For U.S. companies, “virtually any transaction with foreign entities doing business related to the Iranian petroleum sector could be prohibited,” the National Association of Manufacturers said in a study that estimated the potential loss of $25 billion in exports.
Expanded Iran sanctions may mean another loss for the Chamber, the largest U.S. business lobby, and the manufacturers association, with members such as Caterpillar Inc. and Pfizer Inc. The Washington-based groups unsuccessfully opposed passage of Obama’s health-care legislation and are fighting provisions in the financial regulation overhaul now before the Senate.
Representative Howard Berman, a California Democrat who heads the House Foreign Affairs Committee, has pledged to make the new sanctions measure even tougher.
Companies doing business in Iran “will pay a significant economic price for doing so,” Berman said in an e-mailed statement. “The safest course for all such companies, and their subsidiaries, would be to cease any and all business operations with Iran at the earliest possible opportunity.”
The Chamber’s top lobbyist, Bruce Josten, wrote Berman and Senate Banking Committee Chairman Christopher Dodd, a Connecticut Democrat, on May 6 urging them to scale back the new rules, which he said would hurt U.S. oil companies, manufacturers and insurers by cutting them off from “critical partners around the world.”
The lobbying is aimed at modifying certain provisions, not killing the bill, according to Wenk of the Chamber.
“We know we can’t stop this bill,” Wenk said in an interview. “But the provisions go far beyond Iran. There are some real unintended consequences.”
Chicago-based Boeing, the world’s second-largest commercial plane maker after Airbus SAS, wants to strip out a provision banning U.S. companies from being aided by foreign export-credit agencies that also guarantee exports to Iran, spokesman Timothy Neale said.
Exxon, the biggest U.S. oil company, wants to eliminate a prohibition on joint ventures with companies that separately have oil projects in Iran, said Alan Jeffers, a spokesman for the Irving, Texas-based company.

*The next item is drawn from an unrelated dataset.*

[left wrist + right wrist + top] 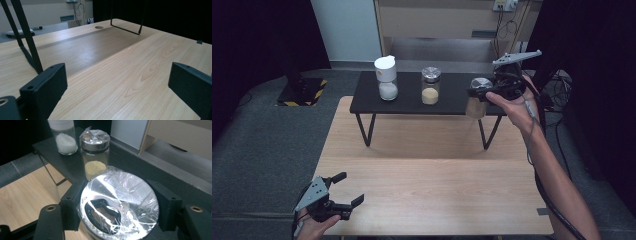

Lloyd’s of London and other insurers based abroad want an exemption for “cooperating countries” working with the U.S. to curb sales to Iran, Charles Landgraf, the insurance market’s Washington lobbyist, said in an interview.
A report by the Government Accountability Office in March found 41 businesses, including PetroChina Co., Petroleo Brasileiro SA, Total SA, Gazprom OAO and Indian Oil Corp., investing in Iran’s oil development.
Supporters of the legislation say the pressure is already working, as companies such as Reliance Industries Ltd. of Mumbai announced they would stop sending gasoline to Iran. Most Western banks have stopped financing gasoline shipments to Iran, said Mark Dubowitz, executive director of the Washington-based Foundation for Defense of Democracies, which is pushing for the sanctions bill.
“The political-risk equation is changing for these companies as they fear the possibility of being cut off from doing business in the U.S.,” Dubowitz said.